## Action item
With the material below, print exactly the lines between the line holding "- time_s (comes" and the line holding "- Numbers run", inclusive. Add nothing else.

## Supplied information
------------

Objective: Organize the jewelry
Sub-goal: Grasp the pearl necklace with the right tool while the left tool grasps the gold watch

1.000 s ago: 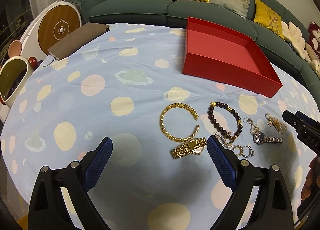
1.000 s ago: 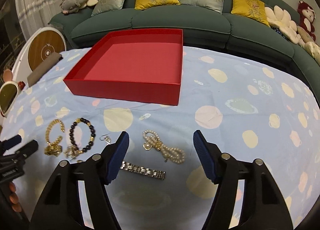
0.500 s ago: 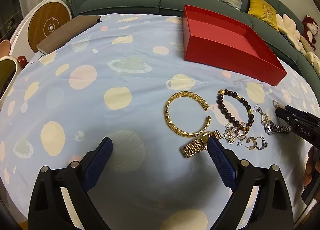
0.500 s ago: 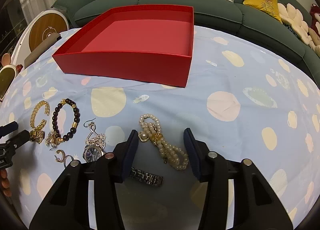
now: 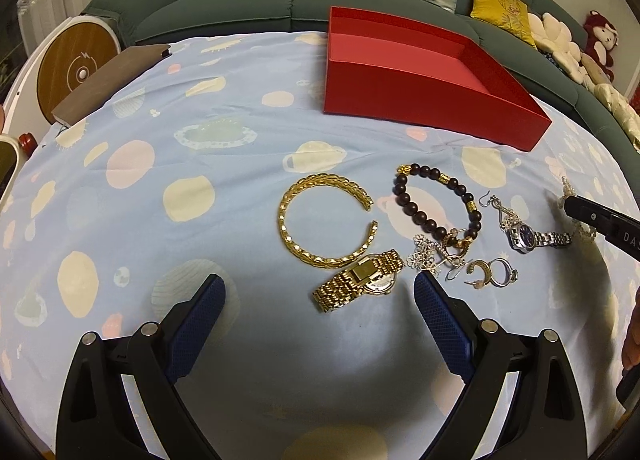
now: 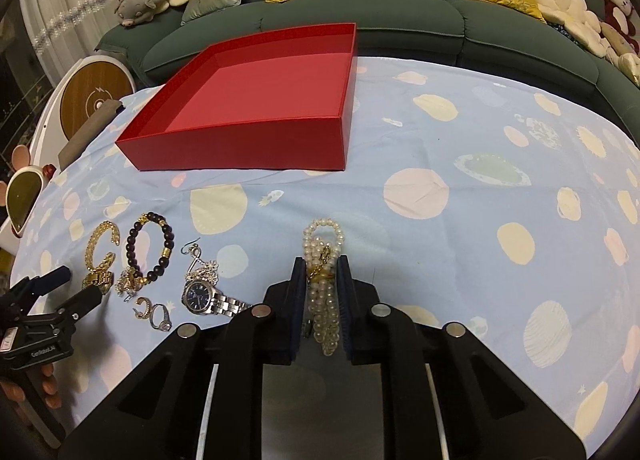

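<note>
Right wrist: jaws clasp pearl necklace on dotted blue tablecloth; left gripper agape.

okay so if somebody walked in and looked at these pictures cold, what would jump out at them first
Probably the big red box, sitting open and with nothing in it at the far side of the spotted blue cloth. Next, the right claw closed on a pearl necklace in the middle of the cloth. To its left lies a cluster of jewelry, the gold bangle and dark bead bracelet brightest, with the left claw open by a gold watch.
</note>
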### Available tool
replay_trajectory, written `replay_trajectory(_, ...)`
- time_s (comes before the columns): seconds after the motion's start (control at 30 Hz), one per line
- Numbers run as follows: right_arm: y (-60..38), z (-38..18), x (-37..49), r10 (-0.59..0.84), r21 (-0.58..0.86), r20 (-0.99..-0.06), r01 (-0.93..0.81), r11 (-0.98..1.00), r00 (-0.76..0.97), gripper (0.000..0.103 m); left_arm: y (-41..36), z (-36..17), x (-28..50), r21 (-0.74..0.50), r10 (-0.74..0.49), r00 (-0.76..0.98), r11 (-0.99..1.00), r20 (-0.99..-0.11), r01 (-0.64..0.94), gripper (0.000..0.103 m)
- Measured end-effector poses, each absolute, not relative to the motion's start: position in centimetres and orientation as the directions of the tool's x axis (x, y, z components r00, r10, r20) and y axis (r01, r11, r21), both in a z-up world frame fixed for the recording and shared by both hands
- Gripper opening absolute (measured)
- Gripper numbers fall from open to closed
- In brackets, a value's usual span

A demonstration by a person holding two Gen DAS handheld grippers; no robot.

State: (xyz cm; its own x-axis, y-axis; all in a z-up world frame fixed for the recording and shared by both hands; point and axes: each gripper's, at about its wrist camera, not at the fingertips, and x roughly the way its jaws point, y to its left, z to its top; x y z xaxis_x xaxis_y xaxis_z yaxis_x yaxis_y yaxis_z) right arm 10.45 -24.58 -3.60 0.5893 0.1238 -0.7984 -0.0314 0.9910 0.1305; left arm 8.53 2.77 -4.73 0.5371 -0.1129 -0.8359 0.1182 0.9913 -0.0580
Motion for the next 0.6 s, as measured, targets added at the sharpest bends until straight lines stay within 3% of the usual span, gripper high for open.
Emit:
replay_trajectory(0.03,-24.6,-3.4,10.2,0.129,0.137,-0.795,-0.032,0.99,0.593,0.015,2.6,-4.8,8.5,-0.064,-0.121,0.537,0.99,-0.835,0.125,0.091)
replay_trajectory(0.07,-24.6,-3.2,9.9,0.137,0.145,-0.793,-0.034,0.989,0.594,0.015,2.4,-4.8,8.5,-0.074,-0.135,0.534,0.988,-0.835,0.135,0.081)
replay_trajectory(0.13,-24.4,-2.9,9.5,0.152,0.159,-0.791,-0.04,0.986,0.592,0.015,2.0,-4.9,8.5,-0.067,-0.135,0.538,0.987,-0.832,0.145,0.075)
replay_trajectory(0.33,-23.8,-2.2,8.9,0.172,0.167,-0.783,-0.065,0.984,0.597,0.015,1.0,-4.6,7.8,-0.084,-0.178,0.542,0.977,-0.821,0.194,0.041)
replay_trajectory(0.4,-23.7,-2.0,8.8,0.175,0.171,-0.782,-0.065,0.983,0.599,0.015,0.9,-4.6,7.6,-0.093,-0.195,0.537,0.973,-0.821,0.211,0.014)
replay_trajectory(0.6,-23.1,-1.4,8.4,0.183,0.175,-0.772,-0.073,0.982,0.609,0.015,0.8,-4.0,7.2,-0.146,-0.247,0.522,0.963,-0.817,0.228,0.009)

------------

## Response area
- time_s (comes before the columns): seconds after the motion's start (control at 30 Hz), one per line
- Numbers run as follows: right_arm: y (-60..38), z (-38..18), x (-37..49), r10 (-0.59..0.84), r21 (-0.58..0.86), r20 (-0.99..-0.06), r01 (-0.93..0.81), r11 (-0.98..1.00), r00 (-0.76..0.97), gripper (0.000..0.103 m); left_arm: y (-41..36), z (-36..17), x (-28..50), r21 (-0.74..0.50), r10 (-0.74..0.49), r00 (-0.76..0.98), r11 (-0.99..1.00), r20 (-0.99..-0.11), r01 (-0.64..0.94), gripper (0.000..0.103 m)

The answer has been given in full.